Re: Cluster hung after a node killed
Sam, There is no exact date as for now. I would recommend to monitor the dev list for activity around this. -Val -- View this message in context: http://apache-ignite-users.70518.x6.nabble.com/Cluster-hung-after-a-node-killed-tp8965p9883.html Sent from the Apache Ignite Users mailing list archive at Nabble.com.
Re: Cluster hung after a node killed
Thanks Val. Ticket has been fixed for 1.9, Any idea when 1.9 will be available? -Sam -- View this message in context: http://apache-ignite-users.70518.x6.nabble.com/Cluster-hung-after-a-node-killed-tp8965p9880.html Sent from the Apache Ignite Users mailing list archive at Nabble.com.
Re: Cluster hung after a node killed
Hi Sam, I reproduced the issue using your code and created a ticket: https://issues.apache.org/jira/browse/IGNITE-4450 -Val -- View this message in context: http://apache-ignite-users.70518.x6.nabble.com/Cluster-hung-after-a-node-killed-tp8965p9616.html Sent from the Apache Ignite Users mailing list archive at Nabble.com.
Re: Cluster hung after a node killed
Hi Val, Did you had chance to look at attached sample program? Did it help figuring out what is going on? -Sam -- View this message in context: http://apache-ignite-users.70518.x6.nabble.com/Cluster-hung-after-a-node-killed-tp8965p9465.html Sent from the Apache Ignite Users mailing list archive at Nabble.com.

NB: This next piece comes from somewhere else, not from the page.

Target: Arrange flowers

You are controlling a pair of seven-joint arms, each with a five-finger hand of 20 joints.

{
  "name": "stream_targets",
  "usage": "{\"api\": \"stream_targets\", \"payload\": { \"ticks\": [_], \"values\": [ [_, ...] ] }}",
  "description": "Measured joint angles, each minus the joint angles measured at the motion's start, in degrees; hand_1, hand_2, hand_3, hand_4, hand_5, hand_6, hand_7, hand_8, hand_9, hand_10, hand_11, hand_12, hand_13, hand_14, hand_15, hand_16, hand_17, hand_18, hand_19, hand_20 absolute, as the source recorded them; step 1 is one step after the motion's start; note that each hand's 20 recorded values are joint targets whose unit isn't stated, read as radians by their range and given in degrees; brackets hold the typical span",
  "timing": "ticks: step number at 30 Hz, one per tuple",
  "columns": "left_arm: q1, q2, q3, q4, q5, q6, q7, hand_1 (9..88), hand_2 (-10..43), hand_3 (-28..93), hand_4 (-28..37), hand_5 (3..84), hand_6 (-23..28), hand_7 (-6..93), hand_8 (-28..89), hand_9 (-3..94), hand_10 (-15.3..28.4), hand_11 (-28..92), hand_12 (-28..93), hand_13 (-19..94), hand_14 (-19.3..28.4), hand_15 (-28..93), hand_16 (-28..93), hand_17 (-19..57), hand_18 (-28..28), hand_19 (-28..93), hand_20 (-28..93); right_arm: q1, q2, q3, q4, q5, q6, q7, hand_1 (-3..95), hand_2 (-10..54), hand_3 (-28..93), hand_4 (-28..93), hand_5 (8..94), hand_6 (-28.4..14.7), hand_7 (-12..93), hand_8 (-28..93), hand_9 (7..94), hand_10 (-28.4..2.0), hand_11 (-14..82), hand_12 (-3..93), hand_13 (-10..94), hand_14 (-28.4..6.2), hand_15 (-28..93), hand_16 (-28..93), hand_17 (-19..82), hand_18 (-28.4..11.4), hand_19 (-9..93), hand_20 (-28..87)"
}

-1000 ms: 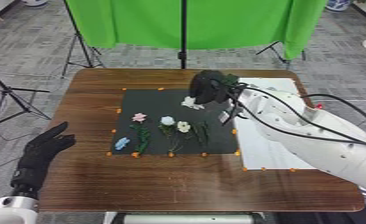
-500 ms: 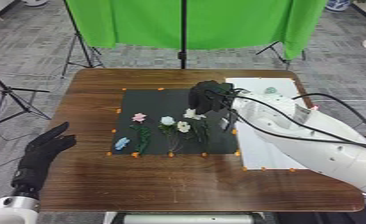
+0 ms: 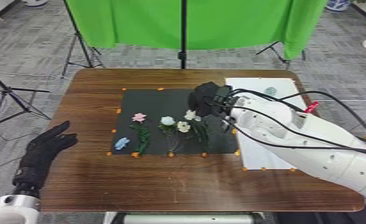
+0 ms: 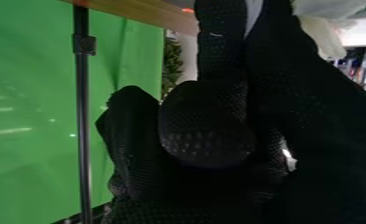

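Fingers [image 3: 51,134] on the left hand [image 3: 39,155] are loose, slightly spread, near the counter's [image 3: 162,185] left edge. Blue flower [image 3: 122,144] is closest, then the pink one [image 3: 139,117]. The farthest white flower [image 3: 192,116] just came in from the far edge, so probably nearly placed. Can't tell if the right hand [image 3: 208,96] beside it is gripping.

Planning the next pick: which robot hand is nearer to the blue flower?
Left. The left robot hand is beside the black mat, to the left of the blue flower; the right robot hand is farther from it, beyond it and to its right.
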Motion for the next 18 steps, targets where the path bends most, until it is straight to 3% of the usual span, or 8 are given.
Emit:
{"api": "stream_targets", "payload": {
  "ticks": [18],
  "values": [
    [0.0,0.04,0.03,0.04,0.01,-0.04,0.05,30.7,8.5,69,-13.0,38.0,6.1,8.6,-6,43.9,14.6,20,10,37,18.7,18,-2,6.1,12.6,15,14,0.0,0.8,-1.1,0.5,-5.2,-2.1,-0.1,51.6,-9.5,64,-23,66.9,5.7,32,0,76.5,-7.3,11.5,32.0,86,-0.5,68,35,59,-13.4,93,64]
  ]
}}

Re: Cluster hung after a node killed
Attaching 4 classes - Node1.java - create empty cache node. Node2.java - seed cache with 100K <int,Str> dat. Node3.java - take explicit lock on a key and wait for 15 seconds to unlock. Node4.java - fetch cached data. Steps - 1. Run Node1, wait for empty node to boot up. 2. Run Node2, wait for completion message. 3. Run Node3, kill it when it prompts for "kill me...". 4. Run Node4 Topology snapshot on other node will show node joined, however Node 4 will not able to complete with any fetch operations. Fetch from cache hung. 5. Run another instance of Node2, it will not able to complete with any put operation. Put to cache hung. Node1.java <http://apache-ignite-users.70518.x6.nabble.com/file/n9375/Node1.java> Node2.java <http://apache-ignite-users.70518.x6.nabble.com/file/n9375/Node2.java> Node3.java <http://apache-ignite-users.70518.x6.nabble.com/file/n9375/Node3.java> Node4.java <http://apache-ignite-users.70518.x6.nabble.com/file/n9375/Node4.java> -- View this message in context: http://apache-ignite-users.70518.x6.nabble.com/Cluster-hung-after-a-node-killed-tp8965p9375.html Sent from the Apache Ignite Users mailing list archive at Nabble.com.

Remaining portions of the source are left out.